■ WORK REQUEST
Which lines hold the string "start"? Copy each of them from the material below.

■ INPUT DATA
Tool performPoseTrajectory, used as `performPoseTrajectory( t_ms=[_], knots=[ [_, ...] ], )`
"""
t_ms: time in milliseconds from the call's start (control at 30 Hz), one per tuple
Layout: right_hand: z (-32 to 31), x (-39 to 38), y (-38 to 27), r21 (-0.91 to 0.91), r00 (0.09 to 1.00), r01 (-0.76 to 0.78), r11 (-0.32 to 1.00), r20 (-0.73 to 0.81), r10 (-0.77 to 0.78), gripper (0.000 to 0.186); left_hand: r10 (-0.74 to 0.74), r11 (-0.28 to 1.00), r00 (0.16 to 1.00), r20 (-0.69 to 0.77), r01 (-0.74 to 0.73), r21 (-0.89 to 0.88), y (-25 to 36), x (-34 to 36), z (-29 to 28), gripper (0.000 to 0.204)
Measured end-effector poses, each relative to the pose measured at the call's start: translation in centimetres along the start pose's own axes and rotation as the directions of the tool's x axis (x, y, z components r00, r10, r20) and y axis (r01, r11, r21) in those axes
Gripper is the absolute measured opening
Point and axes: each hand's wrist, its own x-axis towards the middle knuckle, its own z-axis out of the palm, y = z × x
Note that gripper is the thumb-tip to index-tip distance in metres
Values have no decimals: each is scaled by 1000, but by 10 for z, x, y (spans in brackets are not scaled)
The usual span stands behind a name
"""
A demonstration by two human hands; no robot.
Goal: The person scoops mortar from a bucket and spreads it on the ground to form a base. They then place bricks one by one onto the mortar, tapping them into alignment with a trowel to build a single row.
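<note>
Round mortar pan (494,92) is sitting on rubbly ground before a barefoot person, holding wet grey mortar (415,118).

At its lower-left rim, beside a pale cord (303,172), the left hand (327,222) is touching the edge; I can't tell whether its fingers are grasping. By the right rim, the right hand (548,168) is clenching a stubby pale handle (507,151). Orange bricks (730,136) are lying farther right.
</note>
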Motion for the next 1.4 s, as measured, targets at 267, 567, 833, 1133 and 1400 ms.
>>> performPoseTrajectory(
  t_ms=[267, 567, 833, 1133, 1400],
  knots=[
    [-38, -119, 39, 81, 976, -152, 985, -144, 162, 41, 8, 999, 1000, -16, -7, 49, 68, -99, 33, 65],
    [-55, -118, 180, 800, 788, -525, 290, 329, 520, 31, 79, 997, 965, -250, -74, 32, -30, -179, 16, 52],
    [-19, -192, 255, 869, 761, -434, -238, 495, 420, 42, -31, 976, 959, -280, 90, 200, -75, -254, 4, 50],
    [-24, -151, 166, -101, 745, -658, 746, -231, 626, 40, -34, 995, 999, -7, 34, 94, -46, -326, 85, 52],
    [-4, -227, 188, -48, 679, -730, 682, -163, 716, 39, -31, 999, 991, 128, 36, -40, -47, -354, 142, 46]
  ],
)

■ REPLY
t_ms: time in milliseconds from the call's start (control at 30 Hz), one per tuple
Measured end-effector poses, each relative to the pose measured at the call's start: translation in centimetres along the start pose's own axes and rotation as the directions of the tool's x axis (x, y, z components r00, r10, r20) and y axis (r01, r11, r21) in those axes

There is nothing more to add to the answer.